Although variance heterogeneity tests are potentially powerful screening tools for G×E interactions, like most interaction tests, they may be bias prone. For example, apparent differences in phenotypic variances across genotypes may be caused by scaling, particularly when the phenotypic means also differ substantially [18], such that the per-genotype means and variances for index traits are correlated. However, where necessary we transformed variables, and the correlations between Pm and Pv were generally weak, excluding this as a likely source of bias. Using simulated data, we investigated whether the non-normal distribution of a trait can cause a spurious association between marginal and variance signals, which we show is highly improbable. Through further simulations, we assessed whether SNPs with large marginal effects inflate Pv, but observed no inflation, indicating that large genetic marginal effects do not artificially inflate variance heterogeneity to a meaningful extent, and SNPs with low Pm and low Pv-values are thus likely to be strong candidates for G×E interactions, at least in the case of BMI. It might also be that combining populations from ancestral (e.g., hunter-gatherers) and contemporary environments increases variance heterogeneity owing to diversity in population substructure rather than G×E interactions per se [19]. However, this seems unlikely here, as the cohorts examined are from Westernized European-ancestry populations.

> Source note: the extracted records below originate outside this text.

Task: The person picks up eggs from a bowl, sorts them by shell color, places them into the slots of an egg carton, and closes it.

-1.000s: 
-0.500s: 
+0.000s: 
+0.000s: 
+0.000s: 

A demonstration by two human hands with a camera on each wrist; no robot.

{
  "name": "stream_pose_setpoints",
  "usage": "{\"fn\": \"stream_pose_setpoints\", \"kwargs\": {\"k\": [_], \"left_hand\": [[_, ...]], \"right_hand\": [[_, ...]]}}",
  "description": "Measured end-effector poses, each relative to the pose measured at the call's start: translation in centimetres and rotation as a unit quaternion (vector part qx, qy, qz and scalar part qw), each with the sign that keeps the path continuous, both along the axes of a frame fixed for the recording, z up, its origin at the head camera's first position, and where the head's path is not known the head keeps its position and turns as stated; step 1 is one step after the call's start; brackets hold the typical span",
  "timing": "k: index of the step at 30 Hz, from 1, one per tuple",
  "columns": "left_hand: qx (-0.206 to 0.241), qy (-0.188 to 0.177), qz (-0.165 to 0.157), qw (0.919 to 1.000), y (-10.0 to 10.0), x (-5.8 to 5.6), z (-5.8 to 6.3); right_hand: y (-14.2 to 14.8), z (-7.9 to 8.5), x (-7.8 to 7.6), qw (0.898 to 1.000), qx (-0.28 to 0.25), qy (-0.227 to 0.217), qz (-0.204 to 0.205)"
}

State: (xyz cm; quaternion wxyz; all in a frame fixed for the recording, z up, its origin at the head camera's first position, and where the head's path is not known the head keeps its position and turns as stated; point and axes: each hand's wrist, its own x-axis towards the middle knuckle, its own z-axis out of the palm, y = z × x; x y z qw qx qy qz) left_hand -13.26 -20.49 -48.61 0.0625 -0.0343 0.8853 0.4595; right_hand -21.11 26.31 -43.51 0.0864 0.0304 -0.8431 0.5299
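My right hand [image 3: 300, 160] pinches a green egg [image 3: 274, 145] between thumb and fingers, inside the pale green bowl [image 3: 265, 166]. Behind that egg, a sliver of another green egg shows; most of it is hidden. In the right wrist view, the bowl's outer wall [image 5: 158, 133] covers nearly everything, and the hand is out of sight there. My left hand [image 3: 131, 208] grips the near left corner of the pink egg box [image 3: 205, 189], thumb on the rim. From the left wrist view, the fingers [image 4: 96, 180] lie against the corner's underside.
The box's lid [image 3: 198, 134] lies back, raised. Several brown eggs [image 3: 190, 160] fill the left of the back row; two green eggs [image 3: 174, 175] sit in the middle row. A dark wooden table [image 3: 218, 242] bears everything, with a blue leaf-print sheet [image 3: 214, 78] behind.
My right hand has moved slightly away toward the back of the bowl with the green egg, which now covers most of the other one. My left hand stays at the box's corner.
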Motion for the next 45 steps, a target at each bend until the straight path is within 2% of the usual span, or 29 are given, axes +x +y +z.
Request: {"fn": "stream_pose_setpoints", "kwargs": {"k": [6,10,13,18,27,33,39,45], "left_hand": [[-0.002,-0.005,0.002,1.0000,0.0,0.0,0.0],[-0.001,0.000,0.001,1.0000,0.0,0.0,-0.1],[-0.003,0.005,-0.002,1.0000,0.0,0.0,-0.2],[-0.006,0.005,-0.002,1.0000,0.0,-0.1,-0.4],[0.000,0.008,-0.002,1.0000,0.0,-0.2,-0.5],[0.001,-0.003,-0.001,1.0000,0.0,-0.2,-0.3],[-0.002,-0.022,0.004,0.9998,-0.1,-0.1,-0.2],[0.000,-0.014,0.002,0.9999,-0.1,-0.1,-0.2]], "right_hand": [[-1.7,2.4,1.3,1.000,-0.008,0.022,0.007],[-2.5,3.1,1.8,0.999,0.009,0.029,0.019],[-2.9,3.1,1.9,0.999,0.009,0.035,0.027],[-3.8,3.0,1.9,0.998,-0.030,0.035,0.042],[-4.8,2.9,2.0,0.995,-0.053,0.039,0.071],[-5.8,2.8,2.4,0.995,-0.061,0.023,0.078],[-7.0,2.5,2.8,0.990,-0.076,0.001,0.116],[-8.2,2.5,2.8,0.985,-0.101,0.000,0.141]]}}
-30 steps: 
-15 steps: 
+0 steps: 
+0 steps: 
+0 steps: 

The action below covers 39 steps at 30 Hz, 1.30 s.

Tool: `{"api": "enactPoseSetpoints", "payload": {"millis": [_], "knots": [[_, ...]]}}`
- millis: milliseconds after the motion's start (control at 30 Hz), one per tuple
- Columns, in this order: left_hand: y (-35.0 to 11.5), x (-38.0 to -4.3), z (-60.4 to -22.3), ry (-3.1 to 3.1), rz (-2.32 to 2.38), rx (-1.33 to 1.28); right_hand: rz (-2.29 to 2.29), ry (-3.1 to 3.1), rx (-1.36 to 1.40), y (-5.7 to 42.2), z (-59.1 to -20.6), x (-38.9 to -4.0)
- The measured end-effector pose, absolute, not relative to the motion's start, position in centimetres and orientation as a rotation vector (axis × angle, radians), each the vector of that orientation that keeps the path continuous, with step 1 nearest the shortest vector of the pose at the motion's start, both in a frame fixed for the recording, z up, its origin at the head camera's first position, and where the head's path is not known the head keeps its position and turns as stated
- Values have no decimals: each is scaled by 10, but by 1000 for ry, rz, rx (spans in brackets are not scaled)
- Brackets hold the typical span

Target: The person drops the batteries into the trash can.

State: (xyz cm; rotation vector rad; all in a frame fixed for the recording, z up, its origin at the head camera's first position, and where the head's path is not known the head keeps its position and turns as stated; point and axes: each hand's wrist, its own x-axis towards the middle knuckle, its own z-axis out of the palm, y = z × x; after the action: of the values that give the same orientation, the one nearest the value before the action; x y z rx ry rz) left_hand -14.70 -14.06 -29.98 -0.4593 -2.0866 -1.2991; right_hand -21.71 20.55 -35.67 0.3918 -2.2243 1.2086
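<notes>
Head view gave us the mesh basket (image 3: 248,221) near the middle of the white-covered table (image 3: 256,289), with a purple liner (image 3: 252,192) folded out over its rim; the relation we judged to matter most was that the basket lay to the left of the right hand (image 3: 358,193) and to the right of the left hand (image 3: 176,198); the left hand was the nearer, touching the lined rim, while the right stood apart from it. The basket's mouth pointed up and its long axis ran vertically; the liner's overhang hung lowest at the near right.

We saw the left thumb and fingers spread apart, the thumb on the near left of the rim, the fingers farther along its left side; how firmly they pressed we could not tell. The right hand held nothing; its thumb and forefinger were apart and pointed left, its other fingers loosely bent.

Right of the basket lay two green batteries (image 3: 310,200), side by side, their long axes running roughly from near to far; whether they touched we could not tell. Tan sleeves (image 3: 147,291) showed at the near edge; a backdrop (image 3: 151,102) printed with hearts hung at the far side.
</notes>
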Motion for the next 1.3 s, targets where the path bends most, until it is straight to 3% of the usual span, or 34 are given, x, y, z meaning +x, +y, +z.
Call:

There are several additional explanations for between-genotype variance heterogeneity, such as variance misclassification that can occur when the index variant is located within a haplotype containing rare functional variants that convey strong marginal effects [5]. Hence, although variance heterogeneity tests represent a useful data-reduction step, before conclusions are drawn about the presence or absence of G×E interactions, index variants should be validated by testing their interactions with explicit environmental exposures, as we did here with smoking and physical activity. However, genome-wide G×E interactions datasets are not comprised of functionally validated G×E interactions, as no such resource is currently available for human complex traits. This limitation inhibits the extent to which causal effects can be attributed to the top-ranking loci and their interactions with smoking or physical activity.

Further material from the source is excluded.